GOAL OF THE EXERCISE —
From the data below, retype exactly the lines starting with the one that contains "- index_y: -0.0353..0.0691" and ending with the one that contains "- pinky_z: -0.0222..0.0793", both included.

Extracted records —
■ ■ ■ ■ ■ ■ ■
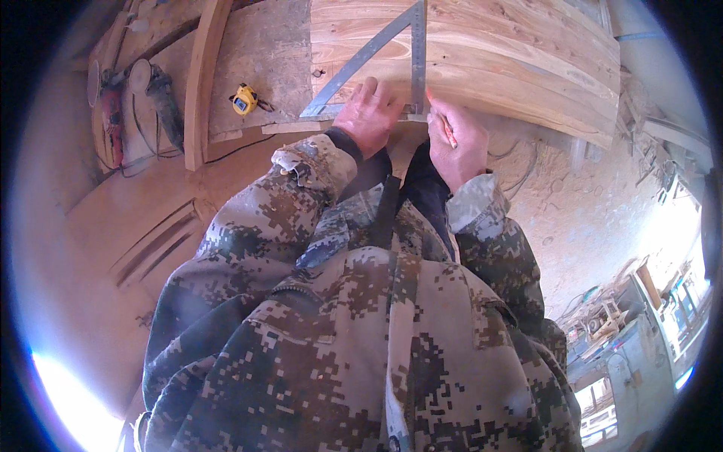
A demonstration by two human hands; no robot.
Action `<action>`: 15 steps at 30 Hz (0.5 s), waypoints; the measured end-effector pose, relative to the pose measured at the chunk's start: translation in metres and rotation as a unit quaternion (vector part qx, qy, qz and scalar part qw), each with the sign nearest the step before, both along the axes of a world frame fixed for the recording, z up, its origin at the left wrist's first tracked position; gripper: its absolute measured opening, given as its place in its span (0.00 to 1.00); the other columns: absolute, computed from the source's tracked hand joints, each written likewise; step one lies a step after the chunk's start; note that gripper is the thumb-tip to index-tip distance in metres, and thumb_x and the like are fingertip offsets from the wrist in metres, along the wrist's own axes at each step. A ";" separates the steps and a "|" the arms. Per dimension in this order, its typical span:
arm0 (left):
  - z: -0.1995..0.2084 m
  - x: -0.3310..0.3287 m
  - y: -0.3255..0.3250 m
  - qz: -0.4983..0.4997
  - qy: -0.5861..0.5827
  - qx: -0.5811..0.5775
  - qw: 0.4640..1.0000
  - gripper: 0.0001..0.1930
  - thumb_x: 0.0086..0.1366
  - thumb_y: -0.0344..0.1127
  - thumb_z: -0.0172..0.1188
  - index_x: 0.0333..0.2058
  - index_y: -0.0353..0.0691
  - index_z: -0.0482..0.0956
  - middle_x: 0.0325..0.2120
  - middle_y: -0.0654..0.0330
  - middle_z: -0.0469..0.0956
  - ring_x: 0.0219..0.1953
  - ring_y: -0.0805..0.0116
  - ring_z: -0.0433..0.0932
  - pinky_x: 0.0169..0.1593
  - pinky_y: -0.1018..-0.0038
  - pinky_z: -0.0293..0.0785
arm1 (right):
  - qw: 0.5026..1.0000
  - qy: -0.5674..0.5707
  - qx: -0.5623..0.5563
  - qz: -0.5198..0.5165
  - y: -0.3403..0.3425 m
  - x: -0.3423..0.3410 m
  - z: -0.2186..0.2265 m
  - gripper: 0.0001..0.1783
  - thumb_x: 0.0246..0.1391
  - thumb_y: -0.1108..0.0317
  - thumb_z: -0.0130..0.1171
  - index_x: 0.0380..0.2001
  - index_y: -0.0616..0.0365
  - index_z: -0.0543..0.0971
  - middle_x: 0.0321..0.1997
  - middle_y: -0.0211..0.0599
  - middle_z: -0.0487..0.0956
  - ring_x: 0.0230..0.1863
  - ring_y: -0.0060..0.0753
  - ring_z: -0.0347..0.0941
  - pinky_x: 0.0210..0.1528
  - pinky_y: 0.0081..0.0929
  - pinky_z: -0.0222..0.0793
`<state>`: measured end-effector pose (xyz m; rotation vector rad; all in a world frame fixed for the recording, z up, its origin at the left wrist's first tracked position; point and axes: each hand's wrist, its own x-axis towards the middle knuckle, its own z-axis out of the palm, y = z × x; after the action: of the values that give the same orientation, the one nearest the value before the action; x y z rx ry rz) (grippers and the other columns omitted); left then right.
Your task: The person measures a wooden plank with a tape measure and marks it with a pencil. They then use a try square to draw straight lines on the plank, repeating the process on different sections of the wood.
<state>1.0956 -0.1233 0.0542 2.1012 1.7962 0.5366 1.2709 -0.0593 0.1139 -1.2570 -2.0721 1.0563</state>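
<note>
Metal triangle point(367, 60) flat on wavy-grained wood panel point(520, 71); slim reddish pencil point(449, 133).

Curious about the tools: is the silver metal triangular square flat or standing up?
Flat: the silver metal triangular square lies across the brown wooden plank panel, whose grain shows through its open middle.

From the right hand point(461, 147), passage lies open toward one o'clock over pale-brown wooden planks point(520, 68), while a grey metal triangle point(419, 60) bars eleven and the left hand point(369, 117) ten.
</note>
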 end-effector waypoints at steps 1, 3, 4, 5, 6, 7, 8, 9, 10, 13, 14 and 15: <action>0.000 0.000 0.000 -0.001 0.003 -0.003 1.000 0.26 0.41 0.24 0.59 0.45 0.40 0.76 0.40 0.51 0.69 0.45 0.47 0.69 0.49 0.58 0.72 | 1.000 -0.017 0.003 0.008 0.001 0.000 0.003 0.15 0.54 0.75 0.61 0.47 0.61 0.80 0.29 0.47 0.80 0.29 0.44 0.80 0.33 0.33 0.74; 0.000 0.000 0.000 -0.002 0.008 -0.007 1.000 0.26 0.41 0.23 0.59 0.45 0.40 0.76 0.40 0.50 0.69 0.45 0.47 0.69 0.49 0.58 0.72 | 0.999 -0.037 0.010 0.014 0.004 -0.003 0.005 0.14 0.53 0.75 0.61 0.45 0.60 0.81 0.26 0.46 0.79 0.27 0.46 0.79 0.32 0.34 0.74; 0.000 -0.001 0.000 -0.003 0.009 -0.009 1.000 0.26 0.41 0.23 0.59 0.45 0.40 0.76 0.40 0.50 0.69 0.45 0.47 0.69 0.49 0.57 0.72 | 0.999 -0.041 0.013 0.011 0.005 -0.005 0.006 0.13 0.53 0.74 0.61 0.44 0.60 0.81 0.25 0.46 0.79 0.27 0.47 0.78 0.31 0.35 0.74; 0.000 -0.001 0.001 -0.004 0.010 -0.012 1.000 0.27 0.41 0.23 0.58 0.46 0.40 0.76 0.40 0.50 0.69 0.45 0.47 0.69 0.49 0.57 0.72 | 0.999 -0.042 0.019 0.009 0.007 -0.007 0.006 0.12 0.52 0.74 0.61 0.42 0.60 0.81 0.24 0.45 0.78 0.26 0.48 0.78 0.31 0.35 0.73; -0.001 -0.001 0.001 -0.005 0.008 -0.011 1.000 0.27 0.41 0.23 0.59 0.45 0.40 0.76 0.40 0.50 0.69 0.45 0.47 0.69 0.49 0.57 0.72 | 0.999 -0.047 0.008 0.003 0.008 -0.008 0.006 0.11 0.52 0.74 0.61 0.41 0.60 0.82 0.24 0.45 0.78 0.26 0.48 0.78 0.31 0.36 0.73; -0.001 -0.002 0.001 -0.005 0.007 -0.011 1.000 0.27 0.41 0.24 0.59 0.45 0.40 0.76 0.40 0.50 0.69 0.45 0.47 0.69 0.50 0.58 0.72 | 0.999 -0.049 -0.001 -0.001 0.009 -0.009 0.006 0.10 0.52 0.73 0.61 0.40 0.60 0.82 0.24 0.46 0.78 0.26 0.48 0.79 0.30 0.36 0.74; -0.001 -0.002 0.001 -0.006 0.006 -0.011 1.000 0.27 0.40 0.24 0.59 0.45 0.40 0.76 0.40 0.50 0.69 0.45 0.47 0.68 0.50 0.58 0.72 | 0.999 -0.039 -0.003 0.001 0.010 -0.009 0.006 0.10 0.53 0.73 0.61 0.39 0.60 0.82 0.23 0.46 0.78 0.26 0.48 0.79 0.30 0.36 0.74; -0.002 -0.003 0.001 -0.007 0.006 -0.015 1.000 0.26 0.40 0.24 0.59 0.45 0.40 0.76 0.40 0.50 0.69 0.46 0.47 0.68 0.50 0.58 0.72 | 0.999 -0.054 -0.007 0.000 0.011 -0.009 0.007 0.09 0.52 0.73 0.61 0.38 0.60 0.82 0.23 0.47 0.79 0.27 0.49 0.79 0.30 0.37 0.74; -0.003 -0.003 0.001 -0.008 0.007 -0.019 1.000 0.26 0.40 0.24 0.59 0.45 0.39 0.76 0.40 0.50 0.69 0.46 0.47 0.68 0.50 0.58 0.72 | 0.998 -0.058 -0.005 0.006 0.011 -0.009 0.008 0.08 0.52 0.73 0.60 0.37 0.60 0.82 0.24 0.47 0.79 0.27 0.50 0.79 0.30 0.39 0.74; -0.006 -0.004 0.000 -0.005 0.011 -0.009 1.000 0.26 0.40 0.24 0.59 0.45 0.40 0.76 0.41 0.51 0.69 0.47 0.47 0.68 0.51 0.57 0.72 | 0.997 -0.067 0.022 0.008 0.013 -0.013 0.008 0.08 0.53 0.71 0.60 0.36 0.60 0.82 0.24 0.50 0.79 0.28 0.53 0.79 0.31 0.42 0.74; -0.007 -0.003 0.000 -0.003 0.012 -0.002 1.000 0.26 0.40 0.24 0.59 0.44 0.40 0.76 0.41 0.51 0.69 0.47 0.47 0.68 0.51 0.57 0.72 | 0.997 -0.070 0.035 0.006 0.014 -0.014 0.008 0.08 0.53 0.70 0.60 0.36 0.60 0.82 0.25 0.51 0.80 0.29 0.55 0.79 0.31 0.43 0.74; -0.008 -0.004 0.000 -0.005 0.010 -0.002 1.000 0.26 0.39 0.24 0.59 0.44 0.40 0.76 0.41 0.51 0.69 0.47 0.47 0.68 0.51 0.57 0.72 | 0.997 -0.079 0.025 0.000 0.015 -0.015 0.008 0.08 0.53 0.70 0.59 0.35 0.59 0.82 0.25 0.52 0.80 0.29 0.56 0.79 0.32 0.44 0.74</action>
<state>1.0917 -0.1234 0.0461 2.1177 1.7951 0.5113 1.2561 -0.0447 0.1214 -1.3550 -2.2019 0.9260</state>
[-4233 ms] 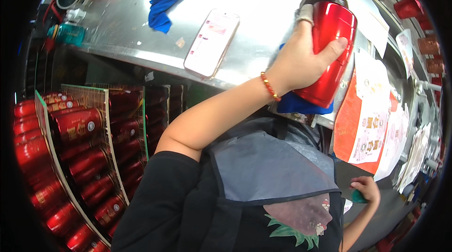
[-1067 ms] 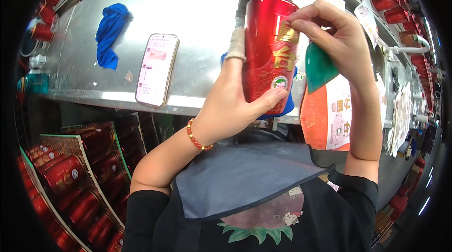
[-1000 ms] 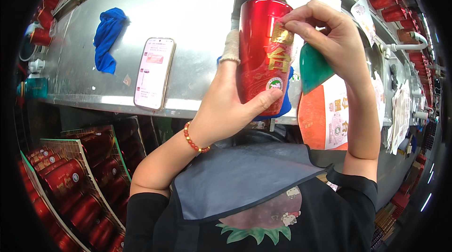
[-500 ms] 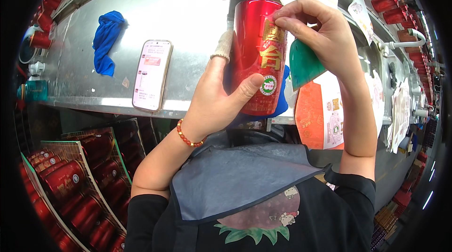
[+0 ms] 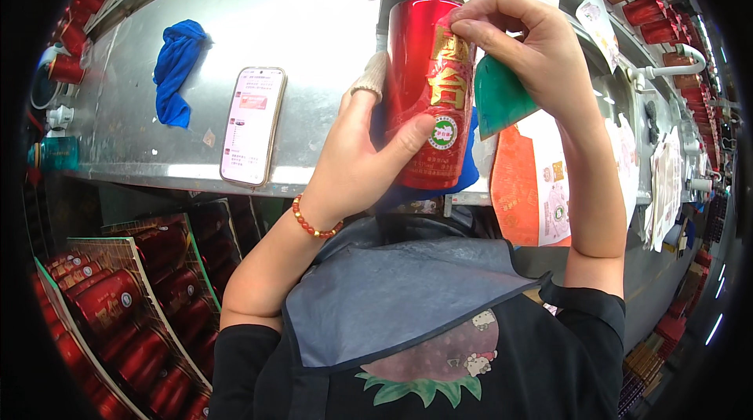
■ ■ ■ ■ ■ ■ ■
EXERCISE ANSWER —
  - index_y: -0.0353..0.0691
  - index_z: -0.0482..0.0956
  - middle_x: 0.0325..0.2120
  - middle_y: -0.0654..0.0330
  - middle_z: -0.0469..0.0956
  - ring_x: 0.0219..0.1953
  - ring_y: -0.0805..0.0116
  - ring_z: -0.0433..0.0932
  - pinky_x: 0.0169..0.1593
  - pinky_y: -0.1018..-0.0038
  - pinky_z: -0.0293..0.0785
arm1 (right):
  - qw: 0.5026..1.0000
  - qy: -0.5674..0.5707
  - qx: -0.5623..0.5563
  - qz: -0.5198..0.5165
  - y: -0.3403..0.3425 m
  - x: -0.3423..0.3410 m
  - z: -0.2186..0.2265 m
  - gripper: 0.0001..0.1783
  - thumb_x: 0.0246..0.1391
  - thumb_y: -0.1108..0.0317
  - thumb_z: -0.0130..0.1171
  - index_x: 0.0380..0.2001
  - index_y: -0.0616..0.0365
  - index_z: -0.0543..0.0971
  - middle_x: 0.0321..0.1997
  - middle_y: -0.0211..0.0599
  - middle_z: -0.0487..0.0956
  - ring_x: 0.0230..0.1863
  - ring_y: -0.0060..0.0753
  - ring_z: -0.0347..0.0941
  - pinky_x: 0.0210..0.1528
  - pinky_y: 0.0081..0.0929
  - pinky_z: -0.0222..0.0793

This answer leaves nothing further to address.